Chemical bodybuilder wakes up after weeks in coma

Imagine – your last memory is lying in bed at home and getting up to go to the toilet. But you can't walk so you try to crawl. Your muscles won't work and you fall. You get up and fall down again. You try once more – again you fall. And then you wake up in a hospital bed. A doctor asks if you can move your tongue. Six weeks have passed.


That's what happened to a 43-year-old bodybuilder. British doctors, who treated the man during his 14-week stay in hospital, wrote an article about his strange case. When we read it we had a feeling that guardian angels really exist.

The man earned his money as a bouncer. He was a fanatical weight trainer and had a well-muscled body. On the day that he collapsed at home he had drunk a glass of vodka and smoked some cannabis. But the amounts involved were so modest that they could not have caused his coma, the doctors write. The steroids he was using are more likely to be the cause.

On the day that the man fell into a coma he'd already had diarrhoea for five days. He was also in the middle of a course of steroids. He was injecting trenbolone, testosterone propionate and boldenone on separate days, and then repeating the cycle. On the seventh day of the week, he didn't inject – that was his steroid-free day off.

The man used not only coke and sleeping pills, but also all sorts of other substances to fight the side effects of the steroids. Below is a list of all the substances the doctors found in his house.



After the man was admitted to hospital, unconscious, the doctors examined his blood. They found nothing that could explain his coma. The man had a slight temperature but his heart showed no abnormalities. His insulin and glucose levels were normal, but his haemoglobin count, 7.7 g/dl, was on the low side. A normal, healthy adult male has a haemoglobin level of 13.6-17.7 g/dl. The man did have a high white blood cell count.

Initially the doctors put the man on a respirator, but took him off it when they discovered his coughing reflex was good. And that's when things went wrong. His heartbeat became irregular and he seemed to be in pain. The doctors saved his life by giving him glyceryl nitrate, which widens the arteries.

Six days after being admitted to hospital, the man had no reflexes, although he was breathing unaided.
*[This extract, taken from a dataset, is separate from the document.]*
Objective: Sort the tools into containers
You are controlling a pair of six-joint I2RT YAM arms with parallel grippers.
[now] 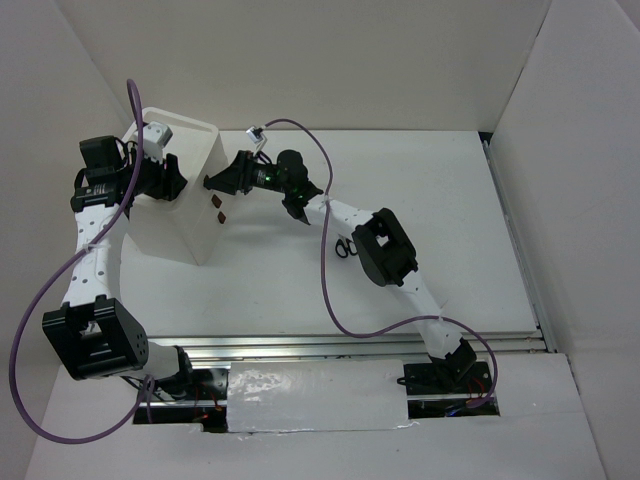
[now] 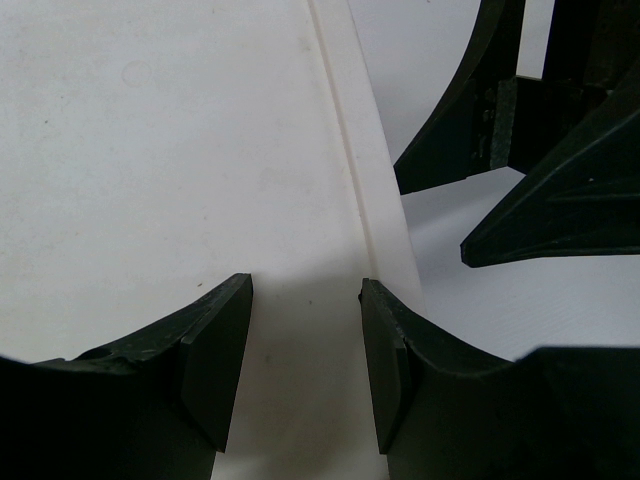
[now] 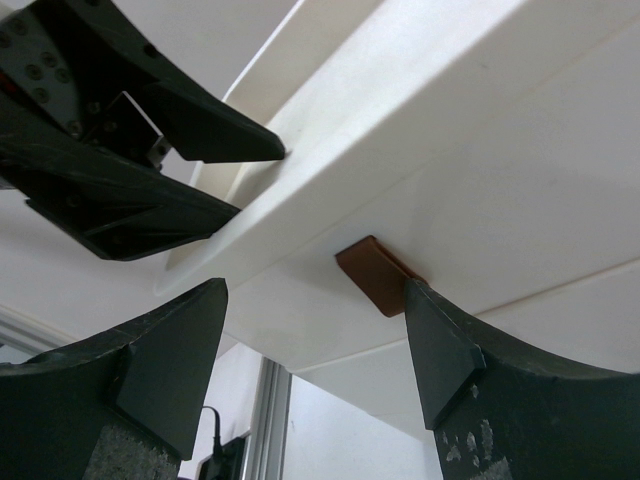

An analysis of his electro brainwaves suggested non-specific toxic or metabolic encephalopathy. But what had caused the poisoning the doctors couldn't work out. They tested for opiates, benzodiazepines and cytadren, took marrow samples to check for antibodies and examined his blood again – all to no avail.

After 6 weeks the man miraculously regained consciousness. In the weeks that followed he made an almost complete recovery and 14 weeks after his admission he returned home. When the doctors saw him a year later, he had returned to work. He had made a complete recovery and had no symptoms.
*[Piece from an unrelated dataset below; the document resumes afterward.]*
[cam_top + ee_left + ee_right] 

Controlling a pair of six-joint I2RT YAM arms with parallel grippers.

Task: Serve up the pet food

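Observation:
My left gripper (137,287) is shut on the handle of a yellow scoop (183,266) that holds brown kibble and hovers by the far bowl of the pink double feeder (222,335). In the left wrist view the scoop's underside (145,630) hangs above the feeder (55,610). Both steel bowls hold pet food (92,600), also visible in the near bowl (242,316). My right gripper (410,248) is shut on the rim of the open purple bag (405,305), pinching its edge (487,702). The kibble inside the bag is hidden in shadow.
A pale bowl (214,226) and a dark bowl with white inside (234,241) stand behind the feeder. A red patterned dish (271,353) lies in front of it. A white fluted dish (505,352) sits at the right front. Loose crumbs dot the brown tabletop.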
The doctors have no explanation for his case. They suspect that it had something to do with the steroids he was taking, but exactly how they don't know.

We are not doctors, but we find it strange that the man's haemoglobin level was so low. Haemoglobin is found in red blood cells and nearly all anabolic steroids stimulate the production of red blood cells. We also know that heavy metals interfere with the production of haemoglobin by red blood cells. And we know that, although many underground labs work carefully, some steroids produced in underground labs contain arsenic and heavy metals. Perhaps a couple of faulty ampoules might be the explanation for this bizarre case?

Source:
Journal of the Intensive Care Society Volume 11, Number 4, October 2010, 261-264.